In some frames of reference there is no limit to the speed of light?

maninasia

Here is the situation, and it is taken from a book I have been reading recently.

There is a spaceship constantly accelerating over time. It is launched from Earth, goes to a nearby star, and comes back again a few years later.

You have multiple frames of reference.

From the perspective of the observers on Earth, the time elapsed took 50-100 years. From the perspective of the astronauts on the spaceship it only took a few years.

From the perspective of observers on Earth, the spaceship never passed the maximum speed of light, it just reached very close to the maximum. However to the astronauts on the spaceship they marched right through the speed of light and kept on accelerating until they reached a peak speed and started decelerating when coming back to Earth.

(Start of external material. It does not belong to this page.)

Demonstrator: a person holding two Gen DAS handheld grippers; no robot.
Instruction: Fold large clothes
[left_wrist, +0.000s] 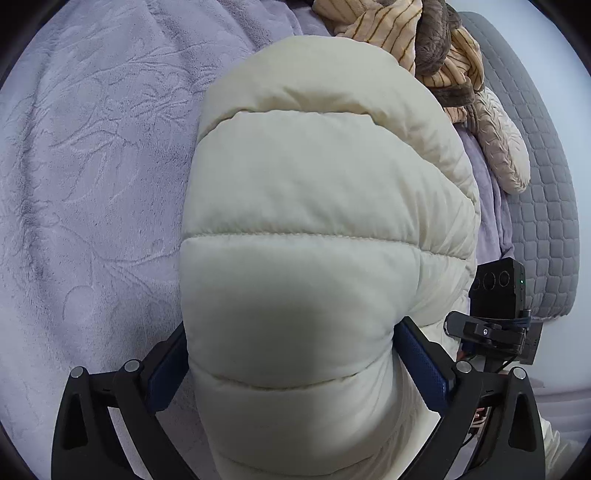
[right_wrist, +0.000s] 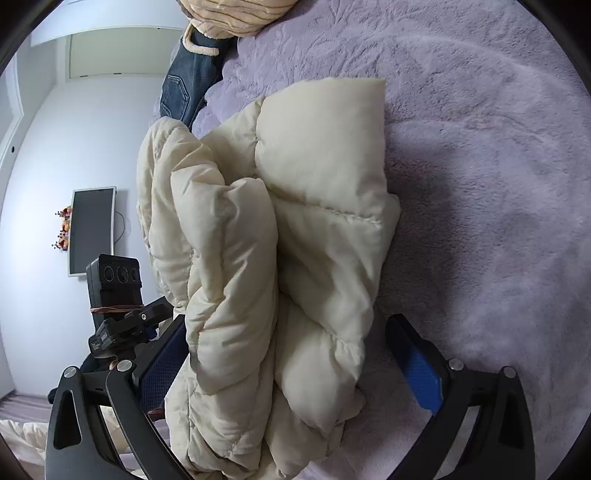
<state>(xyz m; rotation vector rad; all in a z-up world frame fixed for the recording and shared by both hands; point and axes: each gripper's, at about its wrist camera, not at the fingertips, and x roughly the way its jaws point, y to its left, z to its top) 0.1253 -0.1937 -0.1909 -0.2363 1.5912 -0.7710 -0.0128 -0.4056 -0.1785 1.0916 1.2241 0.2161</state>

Whose frame of reference is correct? Can we say that the astronauts did not pass the accepted speed of light. Their instruments told them they did. Their age tells them they did. Their physical reality tells them they did.

And if nobodies frame of reference is the only correct version it is legitimate to agree that the speed of light has no barrier in some situations.


(yes there is a caveat that you need a LOT of energy to constantly accelerate..let's put that aside for the moment)

Duff Man Jr.

Hey, as well as time changing from perspective so does distance. So while it travels 100 light years distance from earths perspective its only traveled 10 from the spaceships perspective (assuming it has sped up). It never breaks the speed of light from anyones perspective (as it has not travelled 100 light years).
They are both right (vid below).

*Numbers made up obviously

https://www.youtube.com/watch?v=wteiuxyqtoM

maninasia

Duff Man Jr. wrote: »

Hey, as well as time changing from perspective so does distance. So while it travels 100 light years distance from earths perspective its only traveled 10 from the spaceships perspective (assuming it has sped up). It never breaks the speed of light from anyones perspective (as it has not travelled 100 light years).
They are both right (vid below).

*Numbers made up obviously

https://www.youtube.com/watch?v=wteiuxyqtoM

Is distance swappable with speed here? As speed is a function of distance/time why is distance said to have contracted instead of the speed said to have been faster as time decreased and distance remained the same?

Is it just an arbitrary choice to keep people happy that the speed of light has a maximum in all frames of reference? Is it possible to definitively prove distance has shrunk instead of speed increased from the perspective of the astronaut on the spaceship?

Duff Man Jr.

maninasia wrote: »

Is distance swappable with speed here? As speed is a function of distance/time why is distance said to have contracted instead of the speed said to have been faster as time decreased and distance remained the same?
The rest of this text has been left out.